Optima in Evolution

Very rare. You can see this in table 1 of the paper I referred to at 102. Here it is:

The rarity in the sequence space of the 10 protein folds investigated by the authors is given in column 4 under the label SC*.

It would be interesting to have a list of say 20 to 30 missenses neutral SNP for the human MYH7 protein, the prediction being, according to gpuccio’s reasonning, that the majority of these SNP will land at positions that do not exhibit conservation through deep time. The problem is that I don’t have the ressources to compile such a list.

Those are estimations for the rarity of particular folds, not all possible folds relevant to some particular function, much less the frequency of functions regardless of how it is achieved.

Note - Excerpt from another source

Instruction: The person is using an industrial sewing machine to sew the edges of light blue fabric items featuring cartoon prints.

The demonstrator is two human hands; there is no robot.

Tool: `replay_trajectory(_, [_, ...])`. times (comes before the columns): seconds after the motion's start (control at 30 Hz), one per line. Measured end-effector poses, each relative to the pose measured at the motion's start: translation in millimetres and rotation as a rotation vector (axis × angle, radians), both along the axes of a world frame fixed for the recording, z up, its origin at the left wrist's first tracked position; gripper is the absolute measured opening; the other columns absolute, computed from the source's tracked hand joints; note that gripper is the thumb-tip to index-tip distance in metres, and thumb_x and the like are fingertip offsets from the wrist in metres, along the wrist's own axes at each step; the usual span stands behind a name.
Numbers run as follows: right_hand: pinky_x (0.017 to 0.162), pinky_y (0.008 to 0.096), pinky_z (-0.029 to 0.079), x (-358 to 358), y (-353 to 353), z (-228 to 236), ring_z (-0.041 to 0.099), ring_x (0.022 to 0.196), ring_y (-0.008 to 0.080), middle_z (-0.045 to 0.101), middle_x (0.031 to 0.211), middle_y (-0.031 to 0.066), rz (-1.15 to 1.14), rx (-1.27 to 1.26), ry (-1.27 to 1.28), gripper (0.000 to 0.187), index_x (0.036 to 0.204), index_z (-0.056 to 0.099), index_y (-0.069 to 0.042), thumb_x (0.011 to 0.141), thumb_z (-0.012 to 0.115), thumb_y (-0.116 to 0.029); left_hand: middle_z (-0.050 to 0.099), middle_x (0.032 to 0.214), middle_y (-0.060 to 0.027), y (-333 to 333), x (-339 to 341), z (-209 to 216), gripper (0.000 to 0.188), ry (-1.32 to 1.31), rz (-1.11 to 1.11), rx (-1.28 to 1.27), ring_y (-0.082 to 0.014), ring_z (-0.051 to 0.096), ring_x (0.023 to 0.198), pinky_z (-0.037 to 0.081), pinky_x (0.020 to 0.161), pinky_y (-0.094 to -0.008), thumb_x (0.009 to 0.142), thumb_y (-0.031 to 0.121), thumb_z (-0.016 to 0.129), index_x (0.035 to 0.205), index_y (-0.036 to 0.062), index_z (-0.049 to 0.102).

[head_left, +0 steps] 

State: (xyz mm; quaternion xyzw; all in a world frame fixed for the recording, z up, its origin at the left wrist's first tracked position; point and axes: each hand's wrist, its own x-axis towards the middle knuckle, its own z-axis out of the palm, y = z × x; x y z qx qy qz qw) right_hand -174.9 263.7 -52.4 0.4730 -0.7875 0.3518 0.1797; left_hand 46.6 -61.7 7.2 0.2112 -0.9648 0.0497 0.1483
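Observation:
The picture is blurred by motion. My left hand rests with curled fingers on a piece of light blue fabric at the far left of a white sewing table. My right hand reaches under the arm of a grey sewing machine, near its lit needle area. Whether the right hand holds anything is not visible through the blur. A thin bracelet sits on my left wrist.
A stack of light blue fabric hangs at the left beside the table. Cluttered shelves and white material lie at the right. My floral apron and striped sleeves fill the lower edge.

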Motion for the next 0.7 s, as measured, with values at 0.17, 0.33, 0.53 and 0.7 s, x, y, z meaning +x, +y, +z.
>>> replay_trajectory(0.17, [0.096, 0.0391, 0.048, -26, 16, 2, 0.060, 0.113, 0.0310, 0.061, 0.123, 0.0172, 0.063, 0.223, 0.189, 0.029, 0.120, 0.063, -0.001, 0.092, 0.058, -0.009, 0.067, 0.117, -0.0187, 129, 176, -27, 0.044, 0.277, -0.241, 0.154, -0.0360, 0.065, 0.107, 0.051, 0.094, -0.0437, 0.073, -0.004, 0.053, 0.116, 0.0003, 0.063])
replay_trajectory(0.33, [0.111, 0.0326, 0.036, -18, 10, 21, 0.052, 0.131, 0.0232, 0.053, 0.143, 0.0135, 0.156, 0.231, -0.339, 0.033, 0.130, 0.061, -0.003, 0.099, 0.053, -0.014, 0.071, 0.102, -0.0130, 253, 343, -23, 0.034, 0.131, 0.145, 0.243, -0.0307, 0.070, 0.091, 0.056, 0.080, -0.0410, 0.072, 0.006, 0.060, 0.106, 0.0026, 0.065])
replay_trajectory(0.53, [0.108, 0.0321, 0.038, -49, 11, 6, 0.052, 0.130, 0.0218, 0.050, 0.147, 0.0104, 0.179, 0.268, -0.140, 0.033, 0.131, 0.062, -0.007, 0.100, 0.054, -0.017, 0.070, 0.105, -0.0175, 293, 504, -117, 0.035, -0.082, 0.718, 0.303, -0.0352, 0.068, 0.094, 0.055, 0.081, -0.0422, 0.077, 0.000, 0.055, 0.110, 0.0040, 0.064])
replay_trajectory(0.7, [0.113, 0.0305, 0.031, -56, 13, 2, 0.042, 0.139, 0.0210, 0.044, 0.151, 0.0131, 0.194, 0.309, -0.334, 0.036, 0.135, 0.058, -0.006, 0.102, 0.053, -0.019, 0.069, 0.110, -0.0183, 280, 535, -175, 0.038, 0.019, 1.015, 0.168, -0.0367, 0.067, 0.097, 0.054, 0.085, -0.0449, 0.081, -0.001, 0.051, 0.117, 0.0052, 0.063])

I ask again, where is your evidence that functional proteins are too rare in sequence space to evolve? You seem to have this as some sort of axiom, but the only thing you seem able to argue to that effect is to insist (incorrectly) that some particular protein fold must evolve de novo otherwise you can’t have a functional protein.

1 Like

How many natural proteins do yo know of that perform their functions without adopting folded structures ?

That was an obvious moving of the goalposts from “particular fold” to “folded structure,” Gil.

Besides, many proteins do not adopt a stable folded structure until they bind a ligand.

Again, a massive amount of biology is about proteins transitioning from one structure to a very different one. Troponin is a fine example of that, to keep us focused on Bill’s choice of the sarcomere.

1 Like

So what? That doesn’t help you; it’s a sample.

But since you’re taking this as gospel,

  1. what those numbers do to Doug Axe’s extrapolation?

  2. A design hypothesis would predict no correlation between the numbers of known proteins with each fold (folds do not correspond to functions) and the SC. In fact, the opposite is true, as the authors note that it is correlated with the size of a gene family. How do you explain that with a designer?

1 Like

How many such proteins I happen to personally know of is completely irrelevant to the question of whether functional proteins are too rare to evolve, and what evidence you have for your apparent a priori belief that they are too rare to evolve.

Oh and btw, the article you linked also shows that SC*(aka the fraction of all sequences able to adopt the fold in question) is anti-correlated with protein age. In other words, proteins with more recent origins appear to have structures that are more likely to emerge de novo. Which implies that more complex and unlikely protein folds are older, because they evolved from simpler and more likely precursors. You bring a paper but seem to have read it with a sort of tunnel vision, focusing entirely on the Big Numbers in that one table. Let me bring your attention to figure 5:

This has of course not escaped the notice of the authors, who write in the conclusion:

Our SC estimates for the CATH database enable us to estimate the total SC of the known universe of protein structures, and to correlate the SC of a fold with its evolutionary age. We find that more recently evolved proteins have higher SC∗, which may be an advantage for initial discovery of a folded structure, but that more ancient proteins have a higher absolute SC, suggesting that evolution guides proteins toward more designable structures.

1 Like


Here is the uniprot list of myh 7 human variants. There are about 200 of them and they are listed after you scroll down the page . The associated disease can be found by clicking the publication tab. If you google genetic code you will find a letter to amino acid conversion table.

1 Like

But are not the subset of folded structures which are able to perform biological functions subject to continuous change and adaptation to new functions? They are not necessarily fragile and exact entities which become useless when subject to the slightest change. For instance, modifications to photopsins may exhibit useful differences in photo sensitivity to different light frequencies, and a case of a women who exhibited functional tetrachromacy has been documented. A billion years or so of tweeking protein folding by the earth’s biosphere can come up with a lot of useful proteins. In fact, this seems to be going on all the time in biology, especially with the never ending dance of infectious agents and organism membrane defenses, even apart from the immune system.

1 Like

Why are there so many?

Why is the penetrance for so many of them so low?

Most proteins have to adopt folded structures in order to perform a complex function. But not all proteins able to adopt folded structures will be able to perform a complex function. IOW, for most proteins, being able to adopt folded structures is a necessary condition for performing a complexfunction, but it is not sufficient. Now, once a protein has emerged that is able to perform a complex function, it will be very, very difficult for it to perform another complex function. What you may observe of course is some tweaking of the existing function, aka micro evolution. But that’s all.

No convincing required.

Proteins excited by different light frequencies are variations in the opsin protein family, providing different spectral responses in organisms from fish, hummingbirds, snakes, and humans. If fish to birds is an example of micro evolution, then I’m OK with it.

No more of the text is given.